→ **Work instruction**:
In the entries below, tally the lines that contain the string "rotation", then state that number alone.

→ **Exercise data**:
- - - - -
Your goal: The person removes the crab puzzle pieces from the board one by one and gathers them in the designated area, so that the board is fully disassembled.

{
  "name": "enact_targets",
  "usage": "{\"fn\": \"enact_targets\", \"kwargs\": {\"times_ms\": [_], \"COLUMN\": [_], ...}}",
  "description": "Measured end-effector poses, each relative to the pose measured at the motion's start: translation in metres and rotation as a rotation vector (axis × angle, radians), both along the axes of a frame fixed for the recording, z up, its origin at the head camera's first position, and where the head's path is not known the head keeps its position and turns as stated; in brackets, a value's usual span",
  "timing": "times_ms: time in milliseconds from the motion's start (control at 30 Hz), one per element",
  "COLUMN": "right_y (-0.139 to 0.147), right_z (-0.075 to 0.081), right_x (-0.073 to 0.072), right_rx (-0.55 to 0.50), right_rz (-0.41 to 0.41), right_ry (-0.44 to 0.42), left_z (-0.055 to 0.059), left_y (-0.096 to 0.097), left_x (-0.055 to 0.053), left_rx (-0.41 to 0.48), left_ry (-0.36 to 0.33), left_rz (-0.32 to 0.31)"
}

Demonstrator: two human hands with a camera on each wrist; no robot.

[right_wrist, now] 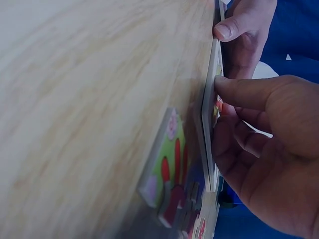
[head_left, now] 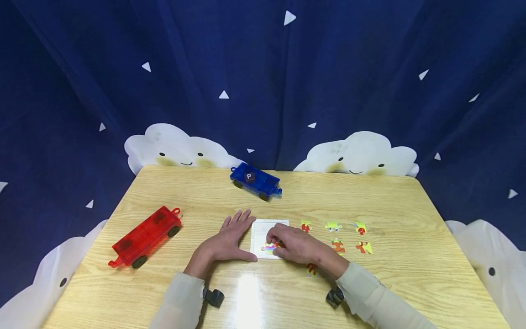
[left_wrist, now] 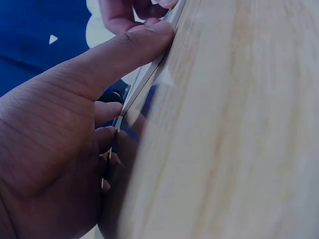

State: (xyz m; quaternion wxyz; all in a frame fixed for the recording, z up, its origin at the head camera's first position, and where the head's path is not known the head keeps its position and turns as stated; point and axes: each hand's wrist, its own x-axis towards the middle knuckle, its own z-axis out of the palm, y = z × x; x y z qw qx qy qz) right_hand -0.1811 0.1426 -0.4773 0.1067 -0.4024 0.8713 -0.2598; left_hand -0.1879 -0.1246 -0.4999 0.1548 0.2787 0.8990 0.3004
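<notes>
A white puzzle tray lies on the table between my hands. My left hand is spread along its left side, with the thumb touching the near edge. My right hand is over the tray's right half, fingers curled down and thumb at its near edge. It pinches a small red-orange puzzle piece, mostly hidden by the fingers. A rainbow-striped puzzle piece lies in the tray just left of those fingertips.
Several loose puzzle pieces are laid out right of the tray. Another piece sits partly under my right forearm. A blue toy wagon stands behind the tray, a red toy wagon at left. A dark blue curtain hangs behind the table.
</notes>
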Motion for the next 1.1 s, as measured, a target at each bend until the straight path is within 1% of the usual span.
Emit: {"fn": "enact_targets", "kwargs": {"times_ms": [233,633,800,900,1100], "right_y": [0.0012,-0.0004,0.001,0.0013,0.0006], "right_z": [-0.0002,0.0004,0.0005,0.0002,0.0015], "right_x": [0.0003,0.0032,0.0038,0.0032,0.0004], "right_rx": [-0.001,0.018,-0.052,-0.097,-0.118], "right_rz": [-0.008,-0.049,-0.071,-0.069,-0.092], "right_ry": [0.0,0.004,-0.005,-0.004,-0.019], "left_z": [0.0017,0.0008,0.0008,0.001,0.0007], "left_y": [0.0005,0.0004,0.0005,0.0002,0.0003], "left_x": [0.0002,-0.0003,-0.0001,0.0001,-0.0004], "left_rx": [0.007,-0.003,0.0,0.002,0.0], "left_ry": [-0.012,0.0,-0.001,-0.004,-0.009], "left_rz": [0.0,0.005,0.005,0.007,0.007]}}
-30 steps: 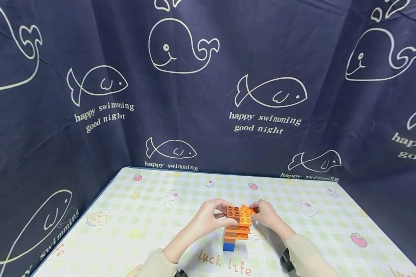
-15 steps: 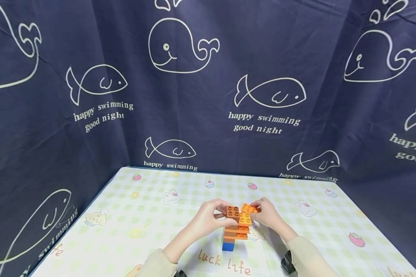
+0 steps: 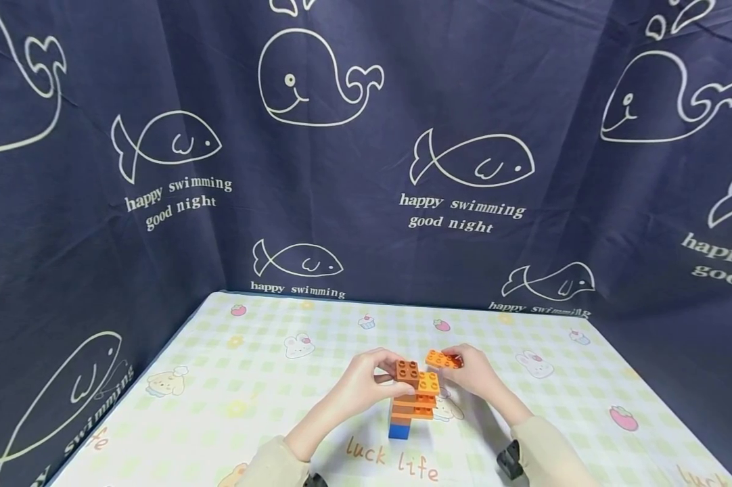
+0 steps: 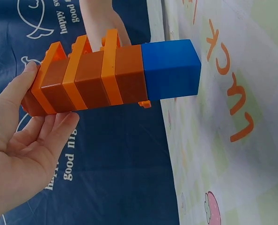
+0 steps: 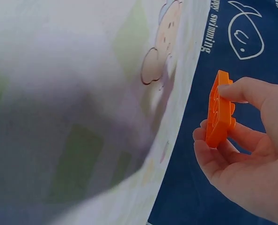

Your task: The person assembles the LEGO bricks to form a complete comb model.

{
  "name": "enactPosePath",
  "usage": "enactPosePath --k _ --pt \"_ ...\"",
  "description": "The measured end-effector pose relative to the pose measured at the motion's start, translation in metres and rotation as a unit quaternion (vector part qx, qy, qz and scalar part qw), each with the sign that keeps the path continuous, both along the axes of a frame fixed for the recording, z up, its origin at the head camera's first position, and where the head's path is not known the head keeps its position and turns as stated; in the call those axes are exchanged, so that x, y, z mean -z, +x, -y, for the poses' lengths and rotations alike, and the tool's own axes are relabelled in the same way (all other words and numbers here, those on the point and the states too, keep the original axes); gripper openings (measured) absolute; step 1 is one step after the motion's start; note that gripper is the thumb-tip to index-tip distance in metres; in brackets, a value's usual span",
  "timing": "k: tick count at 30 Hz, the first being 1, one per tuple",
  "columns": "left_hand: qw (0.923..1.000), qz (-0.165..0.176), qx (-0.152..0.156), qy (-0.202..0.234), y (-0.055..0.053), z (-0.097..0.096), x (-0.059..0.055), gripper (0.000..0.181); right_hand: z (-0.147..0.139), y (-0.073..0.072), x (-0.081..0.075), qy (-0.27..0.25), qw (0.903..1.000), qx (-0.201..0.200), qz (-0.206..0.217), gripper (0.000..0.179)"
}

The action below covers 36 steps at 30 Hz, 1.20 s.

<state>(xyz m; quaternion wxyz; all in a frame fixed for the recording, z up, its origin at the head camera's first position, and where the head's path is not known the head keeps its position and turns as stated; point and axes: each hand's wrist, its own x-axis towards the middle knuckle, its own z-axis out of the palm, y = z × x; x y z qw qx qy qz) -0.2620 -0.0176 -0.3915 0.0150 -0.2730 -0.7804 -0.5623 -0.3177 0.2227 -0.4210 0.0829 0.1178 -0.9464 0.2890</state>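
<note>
A tower of toy building bricks [image 3: 405, 400] stands upright on the table, with a blue brick [image 3: 399, 431] at its foot. Above that, brown bricks [image 4: 93, 72] alternate with thin orange plates whose studded ends jut out to the right in the head view. My left hand [image 3: 366, 379] grips the tower near its top, thumb on the near side and fingers behind. Just right of the tower's top, my right hand [image 3: 477, 373] pinches a loose flat orange plate brick [image 3: 442, 359] by one end. In the right wrist view, the hollow underside of this plate [image 5: 217, 112] shows.
The table [image 3: 317, 318] wears a pale checked cloth printed with small pictures and lettering. Dark blue curtains [image 3: 354, 182] with white whales and fish rise behind it and at both sides. A dark wrist strap [image 3: 510, 460] shows beside the right sleeve.
The orange plate in my right hand has come away from the tower's top, moving back and to the right while turning. The left hand keeps its hold, and the tower stays in place.
</note>
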Motion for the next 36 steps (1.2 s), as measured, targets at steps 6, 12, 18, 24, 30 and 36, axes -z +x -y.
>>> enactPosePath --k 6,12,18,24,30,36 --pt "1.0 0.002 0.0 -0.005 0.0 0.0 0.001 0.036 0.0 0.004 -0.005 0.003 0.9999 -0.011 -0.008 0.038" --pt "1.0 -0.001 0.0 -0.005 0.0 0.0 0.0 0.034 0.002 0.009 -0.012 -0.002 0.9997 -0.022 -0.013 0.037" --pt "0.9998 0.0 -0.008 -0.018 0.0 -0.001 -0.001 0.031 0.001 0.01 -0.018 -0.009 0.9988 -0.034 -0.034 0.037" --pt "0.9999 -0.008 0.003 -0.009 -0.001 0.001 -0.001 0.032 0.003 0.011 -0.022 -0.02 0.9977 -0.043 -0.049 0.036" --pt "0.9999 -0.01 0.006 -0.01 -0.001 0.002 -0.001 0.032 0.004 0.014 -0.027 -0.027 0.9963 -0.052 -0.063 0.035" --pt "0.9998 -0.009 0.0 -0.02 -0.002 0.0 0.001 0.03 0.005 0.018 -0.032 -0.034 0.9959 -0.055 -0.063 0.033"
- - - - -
→ **Completed exercise**:
2